Quella diagnosi
inascoltata
dello zio Marco

“Diagnosi dello zio Marco: forma virale molto diffusa.” È il testo di un mio WhatsApp, spedito il 31 dicembre 2019. Ero stato a letto dal giorno prima, con più di trentanove di febbre e una tosse squassante, insensibile ai fluidificanti. Nel 2014 avevo fatto una polmonite che era iniziata così, per la quale ero rimasto due settimane in ospedale. Logico che fossi preoccupato. Aggiungo che a ottobre avevo fatto il vaccino antinfluenzale, dunque mi domandavo anche dove e come fossi stato contagiato. Forse in un supermercato affollato, un paio di giorni prima. Ero ancora poco informato sui tempi di incubazione, dei quali adesso sappiamo quasi tutto. Al ritorno a Milano (ero in campagna, nei boschi semideserti del biellese) il medico di famiglia mi aveva confermato che si trattava di una forma “che era in giro”, e che per fortuna non avevo la polmonite. La febbre è andata via presto, ma non ricordo un periodo di recupero più lento da un’influenza (o bronchite) in tutta la vita: una stanchezza spietata.

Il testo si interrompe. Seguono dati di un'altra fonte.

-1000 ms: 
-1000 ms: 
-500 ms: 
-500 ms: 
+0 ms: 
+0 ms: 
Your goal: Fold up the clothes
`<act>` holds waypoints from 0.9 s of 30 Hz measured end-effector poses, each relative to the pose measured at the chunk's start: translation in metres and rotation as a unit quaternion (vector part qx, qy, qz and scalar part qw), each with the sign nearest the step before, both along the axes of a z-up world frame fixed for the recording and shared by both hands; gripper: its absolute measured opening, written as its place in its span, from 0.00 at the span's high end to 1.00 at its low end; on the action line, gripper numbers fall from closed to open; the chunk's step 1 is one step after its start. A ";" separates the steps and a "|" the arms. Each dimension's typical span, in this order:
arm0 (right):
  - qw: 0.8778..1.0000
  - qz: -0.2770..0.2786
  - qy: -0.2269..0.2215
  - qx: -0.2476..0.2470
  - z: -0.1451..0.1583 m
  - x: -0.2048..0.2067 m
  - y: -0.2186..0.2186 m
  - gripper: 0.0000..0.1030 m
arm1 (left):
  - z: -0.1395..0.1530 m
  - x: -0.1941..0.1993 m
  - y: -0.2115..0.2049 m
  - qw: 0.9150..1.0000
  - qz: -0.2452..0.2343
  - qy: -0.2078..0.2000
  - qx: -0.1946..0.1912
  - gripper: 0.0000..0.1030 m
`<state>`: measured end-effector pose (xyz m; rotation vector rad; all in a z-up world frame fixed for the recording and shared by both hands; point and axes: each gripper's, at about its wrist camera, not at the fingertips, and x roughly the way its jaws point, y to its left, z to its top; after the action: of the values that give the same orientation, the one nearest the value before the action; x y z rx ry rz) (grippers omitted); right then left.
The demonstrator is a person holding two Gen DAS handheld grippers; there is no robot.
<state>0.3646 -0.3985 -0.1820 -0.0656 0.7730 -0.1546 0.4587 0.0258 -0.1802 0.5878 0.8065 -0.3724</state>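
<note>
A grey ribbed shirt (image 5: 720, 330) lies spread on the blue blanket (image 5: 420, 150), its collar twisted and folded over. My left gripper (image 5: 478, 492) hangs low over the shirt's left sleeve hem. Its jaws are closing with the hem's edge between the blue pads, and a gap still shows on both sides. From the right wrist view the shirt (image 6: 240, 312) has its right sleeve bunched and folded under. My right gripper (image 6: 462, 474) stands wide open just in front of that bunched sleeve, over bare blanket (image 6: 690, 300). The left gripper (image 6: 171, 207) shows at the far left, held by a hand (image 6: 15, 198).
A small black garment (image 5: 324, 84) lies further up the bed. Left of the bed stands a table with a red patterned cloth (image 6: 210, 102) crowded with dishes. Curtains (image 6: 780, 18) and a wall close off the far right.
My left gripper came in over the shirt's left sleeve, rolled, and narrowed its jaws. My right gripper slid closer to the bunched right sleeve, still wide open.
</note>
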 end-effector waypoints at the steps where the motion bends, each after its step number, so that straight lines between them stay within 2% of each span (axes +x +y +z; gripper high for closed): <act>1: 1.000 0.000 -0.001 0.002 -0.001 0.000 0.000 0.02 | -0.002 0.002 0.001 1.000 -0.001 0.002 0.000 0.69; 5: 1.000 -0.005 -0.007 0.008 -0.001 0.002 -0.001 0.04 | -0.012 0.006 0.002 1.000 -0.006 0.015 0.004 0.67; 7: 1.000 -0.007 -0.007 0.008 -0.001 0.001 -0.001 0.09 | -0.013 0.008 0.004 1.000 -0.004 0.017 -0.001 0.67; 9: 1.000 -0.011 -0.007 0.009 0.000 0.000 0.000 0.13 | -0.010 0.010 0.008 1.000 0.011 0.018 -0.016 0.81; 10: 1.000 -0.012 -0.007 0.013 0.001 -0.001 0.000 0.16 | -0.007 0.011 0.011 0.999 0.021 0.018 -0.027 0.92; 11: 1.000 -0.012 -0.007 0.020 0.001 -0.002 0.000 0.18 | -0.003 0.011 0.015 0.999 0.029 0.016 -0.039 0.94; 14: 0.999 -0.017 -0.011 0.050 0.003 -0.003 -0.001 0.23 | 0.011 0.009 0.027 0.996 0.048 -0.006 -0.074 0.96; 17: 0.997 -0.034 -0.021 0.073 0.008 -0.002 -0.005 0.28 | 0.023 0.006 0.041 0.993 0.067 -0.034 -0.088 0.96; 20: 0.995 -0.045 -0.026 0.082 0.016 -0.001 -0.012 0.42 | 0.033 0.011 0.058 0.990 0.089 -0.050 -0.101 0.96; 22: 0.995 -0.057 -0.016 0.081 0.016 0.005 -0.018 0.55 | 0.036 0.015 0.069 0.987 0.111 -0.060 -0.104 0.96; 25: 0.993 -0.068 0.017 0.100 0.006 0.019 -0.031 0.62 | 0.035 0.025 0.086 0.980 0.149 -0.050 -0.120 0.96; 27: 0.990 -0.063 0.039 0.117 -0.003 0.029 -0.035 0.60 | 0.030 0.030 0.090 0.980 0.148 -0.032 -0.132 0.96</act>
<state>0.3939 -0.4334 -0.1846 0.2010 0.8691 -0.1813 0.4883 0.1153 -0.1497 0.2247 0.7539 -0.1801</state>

virusDopo qualche settimana sono arrivate le notizie sul virus cinese, e non c’è voluto molto a fare i conti. Il 20 dicembre avevo passato la giornata fra stazioni affollate (Milano, Parma) e una Frecciargento strapiena (e anche la metropolitana di Milano, certo). Poi ho saputo di quella signora, madre di una conoscente, che era morta a Piacenza per una polmonite fulminante, prima dell’Epifania. Poi ho sentito di quell’infermiera in pensione che sosteneva di avere avuto Il Covid 19 (ormai lo si chiamava così) prima di Natale. E poi quel mio vecchio amico che mi ha detto di aver avuto la peggior bronchite che si ricordasse ancora a dicembre. Nel frattempo, un giornalista mi diceva che sì, se ne parlava, che forse qualcuno stava facendo le ricerche. Intanto i mesi passavano. E poi arriva Lukaku che parla dell’influenza strana” nelle file dell’Inter, e finalmente, a fine aprile, esce lo scoop del Corriere: il Covid era in giro già da gennaio, forse anche da dicembre, il “paziente 1” magari era il paziente 400. O forse 4000?

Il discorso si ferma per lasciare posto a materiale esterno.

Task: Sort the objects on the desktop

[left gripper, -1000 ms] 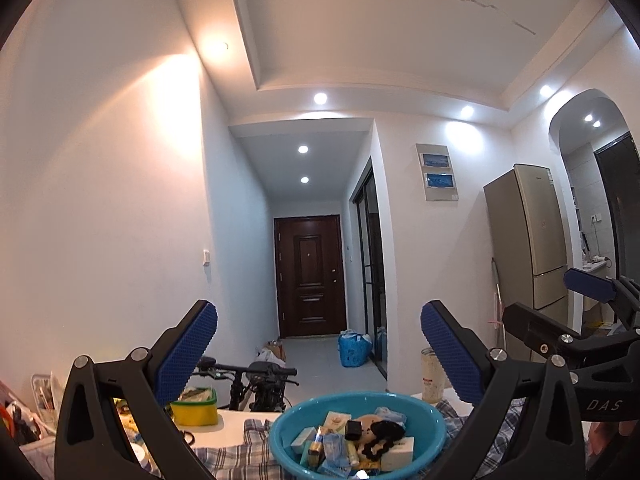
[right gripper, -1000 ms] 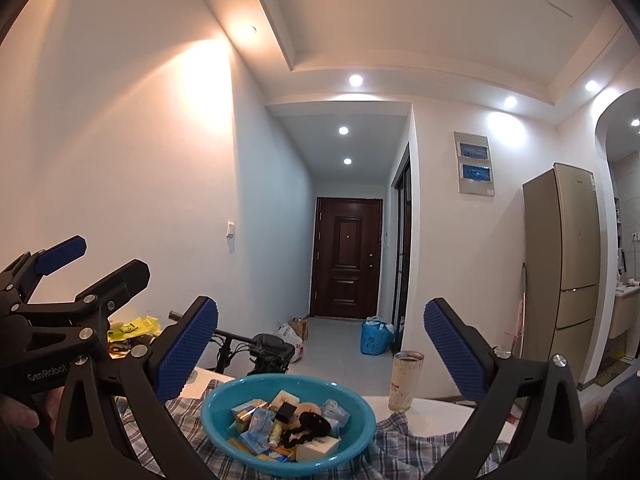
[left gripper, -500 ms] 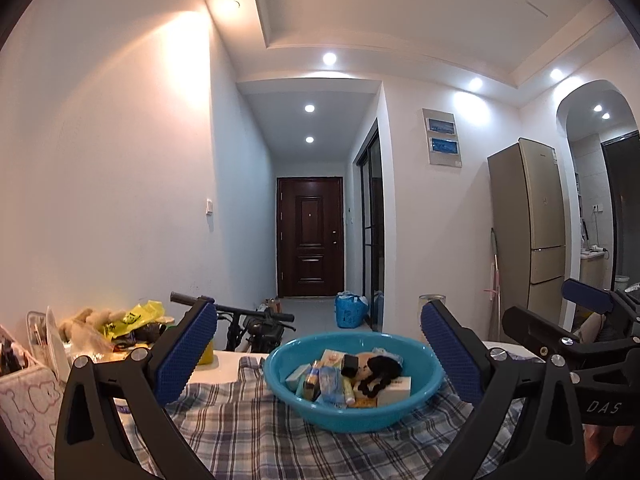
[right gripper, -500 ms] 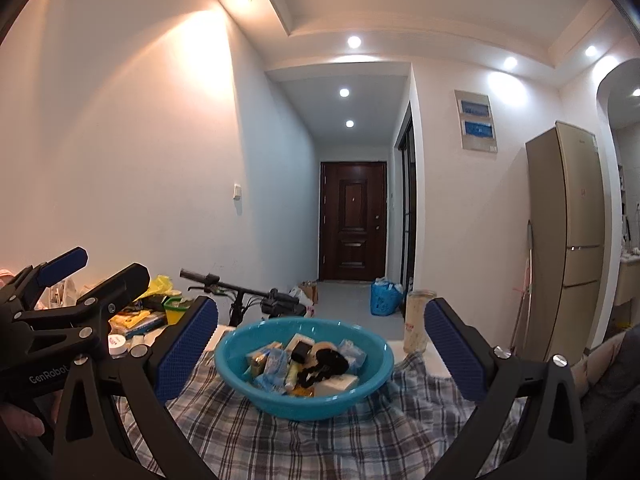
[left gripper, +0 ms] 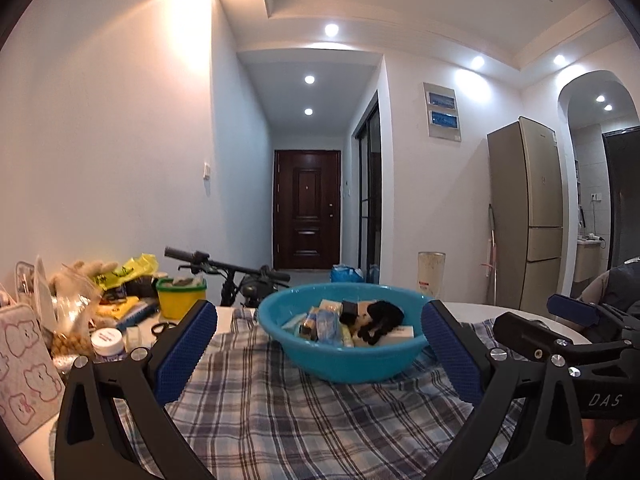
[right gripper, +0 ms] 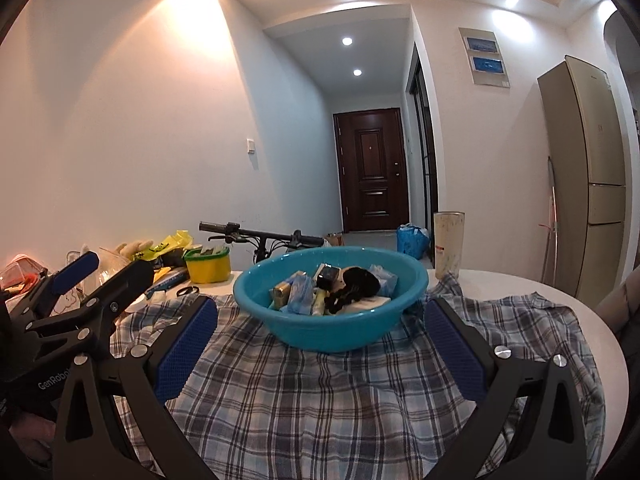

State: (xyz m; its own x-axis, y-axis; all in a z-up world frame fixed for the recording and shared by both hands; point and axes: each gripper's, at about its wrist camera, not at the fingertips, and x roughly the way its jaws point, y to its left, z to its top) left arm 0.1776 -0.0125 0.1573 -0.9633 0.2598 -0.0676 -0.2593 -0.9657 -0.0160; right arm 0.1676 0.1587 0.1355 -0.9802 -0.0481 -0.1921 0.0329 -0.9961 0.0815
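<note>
A teal plastic basin (left gripper: 344, 356) (right gripper: 332, 328) stands on a plaid cloth (left gripper: 304, 424) (right gripper: 320, 400) on a white table. It holds several small items: boxes, blue packets, a yellow tube and a black tangle (left gripper: 380, 316) (right gripper: 354, 284). My left gripper (left gripper: 320, 352) is open and empty, held in front of the basin. My right gripper (right gripper: 320, 348) is open and empty, also in front of the basin. Each gripper shows at the edge of the other's view, the right one (left gripper: 576, 324) and the left one (right gripper: 76, 276).
Clutter lies at the table's left: a yellow-green tub (left gripper: 180, 296) (right gripper: 208, 266), a white jar (left gripper: 107, 340), scissors (left gripper: 164, 326), bags, a patterned pouch (left gripper: 24, 364). A tall cup (left gripper: 431, 274) (right gripper: 448, 244) stands behind the basin. A bicycle handlebar (right gripper: 260, 236) is behind the table.
Both cameras have tilted downward: the basin and cloth moved up in view and more of the table shows. Both grippers stay open.
</note>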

Fine aprile, appunto. Dove sono stati gli epidemiologi nei quattro mesi intercorsi fra quelle “strane” polmoniti di dicembre-gennaio, e la fine di aprile? Avevano molto altro di cui occuparsi, certo. Infatti questa vicenda, ancora da chiarire, non ci parla della distrazione, comunque colpevole, degli scienziati, ma delle falle imperdonabili nel nostro sistema sanitario. I medici di famiglia di Milano e dintorni sapevano già, ma quando si sono diffuse le notizie del virus di Wuhan nessuno li ha interpellati: si è pensato prima di tutto a sospendere i voli dalla Cina. Bisogna aggiornare il proverbio, ora si deve dire così: “Chiudere gli aeroporti quando gli infetti sono scappati.” Ed è chiaro a molti, ormai, che si è sbagliato a seguire una strategia centrata sugli ospedali, le cui risorse erano per di più penalizzate da anni e anni di tagli alla sanità pubblica, mentre le cose sono andate meglio (o sarebbero andate meglio) seguendo i pazienti fin dalle prime manifestazioni dei sintomi, sottoponendoli a cure in casa, con l’aiuto dei medici di famiglia e delle altre strutture del territorio. Ma è legittimo chiedersi quanto sia costata quella strategia centrata sugli ospedali, quanti soldi e soprattutto quanti morti si sarebbero risparmiati agendo diversamente fin dall’inizio. Immaginiamo, appunto, che prima di Natale ci fossero in giro qualche decina, o magari qualche centinaio di contagiati, e che questi siano andati in giro inconsapevolmente a infettare altre persone, per varie settimane prima che si scoprisse il “paziente 1”. È così difficile rendersi conto di come mai la Lombardia sia uno dei focolai più attivi nel mondo, ancora oggi?

E però, in conclusione, bisogna aggiungere qualcos’altro sul ruolo dell’informazione. È vero, in tempi come questi le fantasie malate si scatenano, e si rischia di essere investiti da ondate di notizie fasulle. Ma la favola di Pierino e il lupo ci insegna che a volte tra molte notizie false (o dopo molte notizie false) ce ne può essere una vera, e purtroppo non c’è niente di peggio che creare uno stereotipo mediatico come “fake news” per fare in modo che quella rara notizia vera venga liquidata come bufala. Stiamoci attenti. Quante vite sarebbero state salvate, se qualche bravo dottore di famiglia come lo zio Marco fosse stato ascoltato nelle alte sfere, fin dal 31 dicembre 2019?